How a Virginia facility is giving families free resources to navigate autism diagnosis

Posted at 12:22 PM, Feb 19, 2024
and last updated 2024-02-19 12:47:29-05

SOUTH HILL, Va.--Navigating an autism diagnosis in a child can be extremely difficult, especially for families in rural Southside Virginia where resources are slim.

But a new first-of-its-kind facility is opening its doors to give families some relief and children a chance at success.

"When he saw us pull up in the parking lot, he started squealing because he knows where he is," explained mom Hannah Rethman.

Her four-year-old son Logan has nonverbal autism, and he feels right at home at the Bailey Center.

"He walks in those doors, and he knows that he can be himself," she explained. "He can play in a safe environment.”

The sensory-friendly space offers therapies and activities for children with autism and other disabilities.

"When he was two, he just hit a huge regression," said Rethman. "He stopped making progress. He stopped saying things. He stopped doing things, no more peekaboo, no more putting his toys in a bucket, he just totally stopped. He's four now, and he still has never spoken or he's never said mama never no, I love you nothing.”

For the past two years, Rethman’s only option to get her son the care he needs included a two-hour drive to Richmond, three to four days a week.

"As his mom, I want him to have a happy, fun-filled life with minimal dependency," noted Rethman. "It wouldn't be possible. He wouldn't be able to get the therapies he needs."
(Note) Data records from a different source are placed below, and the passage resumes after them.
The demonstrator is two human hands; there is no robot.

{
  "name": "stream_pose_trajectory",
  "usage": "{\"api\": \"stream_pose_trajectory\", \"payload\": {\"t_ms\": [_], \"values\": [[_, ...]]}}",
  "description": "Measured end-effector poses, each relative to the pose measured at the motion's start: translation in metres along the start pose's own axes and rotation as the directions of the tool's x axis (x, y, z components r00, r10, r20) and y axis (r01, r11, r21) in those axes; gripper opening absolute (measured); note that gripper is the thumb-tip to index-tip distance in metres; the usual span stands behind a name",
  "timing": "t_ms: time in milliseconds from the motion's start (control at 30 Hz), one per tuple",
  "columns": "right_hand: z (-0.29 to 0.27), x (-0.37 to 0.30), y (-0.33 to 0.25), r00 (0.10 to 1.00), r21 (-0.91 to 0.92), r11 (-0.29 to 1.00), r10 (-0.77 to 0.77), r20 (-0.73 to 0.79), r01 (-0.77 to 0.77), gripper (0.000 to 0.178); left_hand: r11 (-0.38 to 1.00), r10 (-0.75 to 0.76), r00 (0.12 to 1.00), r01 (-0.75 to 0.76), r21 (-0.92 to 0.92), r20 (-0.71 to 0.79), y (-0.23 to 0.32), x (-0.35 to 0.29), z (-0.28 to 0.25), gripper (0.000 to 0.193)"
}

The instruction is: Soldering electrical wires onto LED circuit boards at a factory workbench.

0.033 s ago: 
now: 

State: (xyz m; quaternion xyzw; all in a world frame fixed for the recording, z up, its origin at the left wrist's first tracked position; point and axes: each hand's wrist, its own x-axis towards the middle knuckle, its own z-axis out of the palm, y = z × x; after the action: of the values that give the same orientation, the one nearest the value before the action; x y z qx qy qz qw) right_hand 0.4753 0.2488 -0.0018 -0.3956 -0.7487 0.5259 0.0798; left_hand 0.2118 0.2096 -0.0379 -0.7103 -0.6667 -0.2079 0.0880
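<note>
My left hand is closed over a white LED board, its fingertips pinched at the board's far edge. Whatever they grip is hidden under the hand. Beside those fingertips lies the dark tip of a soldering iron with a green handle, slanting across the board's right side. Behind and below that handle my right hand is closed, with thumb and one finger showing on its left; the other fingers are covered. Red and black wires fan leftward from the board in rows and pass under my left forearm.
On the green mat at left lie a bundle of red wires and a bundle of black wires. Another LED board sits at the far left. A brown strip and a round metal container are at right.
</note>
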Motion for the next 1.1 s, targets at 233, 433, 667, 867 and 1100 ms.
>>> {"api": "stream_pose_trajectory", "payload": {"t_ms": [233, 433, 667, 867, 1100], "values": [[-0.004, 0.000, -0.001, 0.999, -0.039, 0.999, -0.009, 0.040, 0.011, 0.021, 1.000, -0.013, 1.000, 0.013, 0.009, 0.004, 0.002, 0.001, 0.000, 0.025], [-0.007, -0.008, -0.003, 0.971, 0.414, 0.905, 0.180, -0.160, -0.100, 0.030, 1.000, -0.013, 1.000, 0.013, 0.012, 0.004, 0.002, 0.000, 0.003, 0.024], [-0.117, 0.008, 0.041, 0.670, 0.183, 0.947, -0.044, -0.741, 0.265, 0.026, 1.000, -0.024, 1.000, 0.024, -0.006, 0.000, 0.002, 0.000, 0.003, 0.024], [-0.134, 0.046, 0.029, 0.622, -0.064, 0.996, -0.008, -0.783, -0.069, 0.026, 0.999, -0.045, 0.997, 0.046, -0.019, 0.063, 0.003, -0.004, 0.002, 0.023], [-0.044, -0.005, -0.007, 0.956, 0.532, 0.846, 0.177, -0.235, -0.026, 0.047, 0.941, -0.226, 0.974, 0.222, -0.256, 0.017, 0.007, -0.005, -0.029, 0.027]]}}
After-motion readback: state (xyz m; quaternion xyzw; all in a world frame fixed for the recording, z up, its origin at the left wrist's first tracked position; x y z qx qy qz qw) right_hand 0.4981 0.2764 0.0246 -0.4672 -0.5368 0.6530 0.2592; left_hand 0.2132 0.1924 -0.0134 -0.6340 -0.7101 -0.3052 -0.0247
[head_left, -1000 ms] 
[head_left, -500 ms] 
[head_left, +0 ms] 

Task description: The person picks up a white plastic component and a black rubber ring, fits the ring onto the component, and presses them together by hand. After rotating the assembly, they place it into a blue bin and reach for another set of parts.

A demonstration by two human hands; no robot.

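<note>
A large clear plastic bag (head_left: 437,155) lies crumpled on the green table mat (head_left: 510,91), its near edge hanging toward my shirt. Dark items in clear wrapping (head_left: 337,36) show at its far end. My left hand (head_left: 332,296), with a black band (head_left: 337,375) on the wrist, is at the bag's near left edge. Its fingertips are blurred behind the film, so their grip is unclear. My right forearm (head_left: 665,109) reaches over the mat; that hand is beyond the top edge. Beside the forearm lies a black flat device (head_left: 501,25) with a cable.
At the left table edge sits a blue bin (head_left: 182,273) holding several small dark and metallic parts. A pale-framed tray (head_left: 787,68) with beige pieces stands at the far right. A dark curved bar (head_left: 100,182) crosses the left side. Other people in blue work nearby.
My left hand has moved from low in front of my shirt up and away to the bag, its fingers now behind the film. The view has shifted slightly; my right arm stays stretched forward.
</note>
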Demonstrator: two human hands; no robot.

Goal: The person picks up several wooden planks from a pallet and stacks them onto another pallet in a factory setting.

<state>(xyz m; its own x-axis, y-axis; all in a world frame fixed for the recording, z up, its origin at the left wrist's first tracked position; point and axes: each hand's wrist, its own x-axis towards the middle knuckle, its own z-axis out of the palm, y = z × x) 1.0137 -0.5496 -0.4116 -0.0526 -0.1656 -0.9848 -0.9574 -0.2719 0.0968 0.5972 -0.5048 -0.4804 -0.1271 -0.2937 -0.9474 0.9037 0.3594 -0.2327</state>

"It's definitely been a need in our community for a long time and the surrounding areas," explained Mandi Calhoun, co-founder of The Bailey Center.

That’s exactly why Calhoun has made it her mission to give children like Logan and her son Bailey, a chance to grow and succeed close to home.

"When Bailey was diagnosed with autism, we had a social worker come in and asked if we could relocate our family because Southside Virginia didn't have the services to meet his needs," said Calhoun. "Our family's here, and my husband's work here, and that just wasn't an option for us.”

In 2016, Calhoun helped launch FEAT, which stands for Families Embracing Autism Together. The non-profit works to provide free education, training, and resources to Southside Virginia families impacted by autism and other disabilities.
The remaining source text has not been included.